Она вся прижалась к нему и молча кивнула.

– Пойдем потихонечку. Не напрягайся. Сейчас станет легче. Ты примешь лекарство, я чай тебе сделаю с медом, с лимончиком…

Валя растерянно проводила их глазами и хотела было втащить Марину в квартиру, где из-за дыма ничего не было видно, а от людей остались одни расплывчатые и громоздкие силуэты, но Марина оторвала от себя ее пальцы и, толкнув подъездную дверь, выскочила на улицу. Ее обдало волной холодного воздуха вперемежку со снегом, но она не почувствовала холода: тело болезненно горело.

– Ты что, изменял мне? Ты мне изменял? – вскрикивала она и шла вперед, не разбирая дороги, то и дело проваливаясь в снег.

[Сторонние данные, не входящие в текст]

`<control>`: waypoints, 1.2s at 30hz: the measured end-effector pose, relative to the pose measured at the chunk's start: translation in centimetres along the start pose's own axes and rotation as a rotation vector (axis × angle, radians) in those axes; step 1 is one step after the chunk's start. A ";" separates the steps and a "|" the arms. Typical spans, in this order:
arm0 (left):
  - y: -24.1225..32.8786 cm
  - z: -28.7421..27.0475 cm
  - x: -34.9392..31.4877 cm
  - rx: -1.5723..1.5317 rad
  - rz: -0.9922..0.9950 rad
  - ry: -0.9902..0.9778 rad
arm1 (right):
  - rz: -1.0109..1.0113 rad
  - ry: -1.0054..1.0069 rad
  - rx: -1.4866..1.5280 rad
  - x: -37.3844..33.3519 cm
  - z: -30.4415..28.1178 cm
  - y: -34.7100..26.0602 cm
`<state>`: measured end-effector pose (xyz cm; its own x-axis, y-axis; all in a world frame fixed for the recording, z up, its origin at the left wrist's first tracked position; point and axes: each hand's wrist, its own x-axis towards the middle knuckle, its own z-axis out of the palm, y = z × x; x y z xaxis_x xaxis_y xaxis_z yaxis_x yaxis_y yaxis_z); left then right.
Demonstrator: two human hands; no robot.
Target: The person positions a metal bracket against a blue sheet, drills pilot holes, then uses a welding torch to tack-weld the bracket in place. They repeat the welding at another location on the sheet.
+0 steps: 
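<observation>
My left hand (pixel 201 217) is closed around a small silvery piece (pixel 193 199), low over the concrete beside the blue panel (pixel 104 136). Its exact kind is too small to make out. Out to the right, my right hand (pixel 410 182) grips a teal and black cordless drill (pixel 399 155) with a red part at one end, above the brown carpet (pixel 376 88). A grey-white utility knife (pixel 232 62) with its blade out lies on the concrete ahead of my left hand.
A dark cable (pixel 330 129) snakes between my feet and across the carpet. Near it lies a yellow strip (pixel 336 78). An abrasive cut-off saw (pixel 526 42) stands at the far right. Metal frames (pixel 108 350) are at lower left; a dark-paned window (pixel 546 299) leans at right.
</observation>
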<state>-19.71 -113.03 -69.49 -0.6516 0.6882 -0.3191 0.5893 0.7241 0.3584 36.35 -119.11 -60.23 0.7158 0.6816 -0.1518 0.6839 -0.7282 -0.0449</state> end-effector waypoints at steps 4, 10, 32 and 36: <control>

Когда его хоронили, был жаркий и светлый день. На кладбище все цвело, все пахло: листья молоденькой сирени, листья акации, трава, земля. Марина прижимала к себе Олю и Лену, дрожащих и плачущих так сильно, что когда она опоминалась на секунду и слышала, как они плачут, ей становилось страшно. Она не замечала никого вокруг, хотя народу было очень много, и все подходили к ней, заглядывали в ее лицо под черным кружевным шарфом, трясли руку, целовали и обнимали ее. Она прижимала к себе девочек, чувствовала их огненно-горячие голые плечики, их мокрые от слез щеки, их потные волосы, но даже девочек она не видела: перед глазами висела какая-то дымовая завеса. Потом стали подходить прощаться, и дымовая завеса упала, все стало отчетливым: Володя – настолько чужой, непонятный, что, может быть, это был кто-то другой, а он, настоящий, ушел тогда, ночью, когда сгусток крови попал прямо в сердце, цветы, ярко-красное море цветов, знакомые лица. Вот мама, вот брат, а вот знаменитая эта артистка, три родинки наискосок от виска… Не помню фамилию. Да и зачем? Лица опять начали расползаться, как мокрая газетная страница, но одно лицо она напоследок разглядела так отчетливо, как будто оно высунулось из окна быстро набирающего скорость поезда, и его ярко осветило солнцем. Лицо было совсем молодым, воспаленным от слез, с узкими черными глазами. Киргизка, а может, узбечка, рыдала, но звука рыданья Марина не слышала.